TASK GOAL.
Look through the listing below, and wherever a line has the string "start", pull it out.

RECORDS FOR THE TASK.
________________________________________
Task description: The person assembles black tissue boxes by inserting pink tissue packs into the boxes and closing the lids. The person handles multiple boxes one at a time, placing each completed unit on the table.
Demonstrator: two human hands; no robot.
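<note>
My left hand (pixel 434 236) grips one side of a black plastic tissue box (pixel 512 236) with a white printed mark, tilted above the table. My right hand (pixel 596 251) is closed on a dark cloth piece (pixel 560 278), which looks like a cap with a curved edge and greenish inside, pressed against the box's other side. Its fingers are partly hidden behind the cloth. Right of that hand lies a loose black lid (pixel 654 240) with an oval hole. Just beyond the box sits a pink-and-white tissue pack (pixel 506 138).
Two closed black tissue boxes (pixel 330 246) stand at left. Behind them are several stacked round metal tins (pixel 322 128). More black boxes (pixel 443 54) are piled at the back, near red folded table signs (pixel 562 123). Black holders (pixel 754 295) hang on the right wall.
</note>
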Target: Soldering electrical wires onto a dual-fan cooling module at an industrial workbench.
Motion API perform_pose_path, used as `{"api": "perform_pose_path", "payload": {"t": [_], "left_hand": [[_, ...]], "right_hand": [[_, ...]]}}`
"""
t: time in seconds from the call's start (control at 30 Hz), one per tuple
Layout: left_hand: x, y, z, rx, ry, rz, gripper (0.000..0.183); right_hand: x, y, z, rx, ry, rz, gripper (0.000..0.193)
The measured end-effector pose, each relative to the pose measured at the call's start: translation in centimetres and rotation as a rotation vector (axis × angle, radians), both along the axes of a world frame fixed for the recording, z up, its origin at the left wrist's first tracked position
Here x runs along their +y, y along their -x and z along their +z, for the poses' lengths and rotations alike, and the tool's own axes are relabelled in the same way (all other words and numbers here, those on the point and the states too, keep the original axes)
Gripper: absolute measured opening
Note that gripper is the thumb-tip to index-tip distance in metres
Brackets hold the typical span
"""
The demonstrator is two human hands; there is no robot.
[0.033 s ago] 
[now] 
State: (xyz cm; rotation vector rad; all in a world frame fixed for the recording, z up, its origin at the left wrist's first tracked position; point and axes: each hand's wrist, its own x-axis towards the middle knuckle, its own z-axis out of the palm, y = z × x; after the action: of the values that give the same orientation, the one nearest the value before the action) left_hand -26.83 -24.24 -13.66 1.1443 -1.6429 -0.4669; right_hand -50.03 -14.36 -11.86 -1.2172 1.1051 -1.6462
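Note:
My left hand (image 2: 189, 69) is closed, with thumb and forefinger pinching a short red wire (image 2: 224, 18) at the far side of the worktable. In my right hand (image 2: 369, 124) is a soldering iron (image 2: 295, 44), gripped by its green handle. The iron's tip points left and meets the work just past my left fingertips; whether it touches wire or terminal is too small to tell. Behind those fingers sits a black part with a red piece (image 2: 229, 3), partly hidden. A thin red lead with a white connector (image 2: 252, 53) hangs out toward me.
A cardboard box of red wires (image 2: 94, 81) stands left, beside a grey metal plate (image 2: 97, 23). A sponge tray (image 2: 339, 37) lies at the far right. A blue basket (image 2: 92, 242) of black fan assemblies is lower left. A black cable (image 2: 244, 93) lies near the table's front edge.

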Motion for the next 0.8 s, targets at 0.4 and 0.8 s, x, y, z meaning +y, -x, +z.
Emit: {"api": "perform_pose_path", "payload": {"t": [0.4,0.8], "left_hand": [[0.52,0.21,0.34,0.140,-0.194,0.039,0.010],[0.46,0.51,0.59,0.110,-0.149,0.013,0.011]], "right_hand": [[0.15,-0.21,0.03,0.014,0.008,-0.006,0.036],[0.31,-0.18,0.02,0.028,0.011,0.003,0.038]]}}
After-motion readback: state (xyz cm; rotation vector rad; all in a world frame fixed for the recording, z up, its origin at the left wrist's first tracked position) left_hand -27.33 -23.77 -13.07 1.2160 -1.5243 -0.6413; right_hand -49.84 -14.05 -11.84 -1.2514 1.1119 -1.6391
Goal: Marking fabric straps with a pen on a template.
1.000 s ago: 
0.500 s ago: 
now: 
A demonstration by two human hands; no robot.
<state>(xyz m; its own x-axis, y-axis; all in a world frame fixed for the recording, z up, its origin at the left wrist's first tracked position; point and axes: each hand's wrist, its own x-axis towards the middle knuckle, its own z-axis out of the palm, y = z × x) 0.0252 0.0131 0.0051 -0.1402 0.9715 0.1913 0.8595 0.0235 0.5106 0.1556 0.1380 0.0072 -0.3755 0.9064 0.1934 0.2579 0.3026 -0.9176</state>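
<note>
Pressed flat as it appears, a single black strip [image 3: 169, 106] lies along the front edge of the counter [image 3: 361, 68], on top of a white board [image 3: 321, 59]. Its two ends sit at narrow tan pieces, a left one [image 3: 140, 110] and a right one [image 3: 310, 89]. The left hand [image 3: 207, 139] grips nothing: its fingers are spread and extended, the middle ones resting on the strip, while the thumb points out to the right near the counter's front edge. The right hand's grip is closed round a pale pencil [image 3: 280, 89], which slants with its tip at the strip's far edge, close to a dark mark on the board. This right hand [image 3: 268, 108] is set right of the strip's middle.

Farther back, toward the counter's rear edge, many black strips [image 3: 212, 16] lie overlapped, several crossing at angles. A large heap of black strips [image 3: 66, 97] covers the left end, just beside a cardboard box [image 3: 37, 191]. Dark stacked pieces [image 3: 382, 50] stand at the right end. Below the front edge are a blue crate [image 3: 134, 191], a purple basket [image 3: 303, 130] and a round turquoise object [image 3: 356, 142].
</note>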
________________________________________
THE ANSWER.
t: time in seconds from the call's start (control at 30 Hz), one per tuple
The measured end-effector pose, each relative to the pose measured at the call's start: translation in centimetres and rotation as a rotation vector (axis × angle, radians), both along the axes of a world frame fixed for the recording, z up, its origin at the left wrist's first tracked position

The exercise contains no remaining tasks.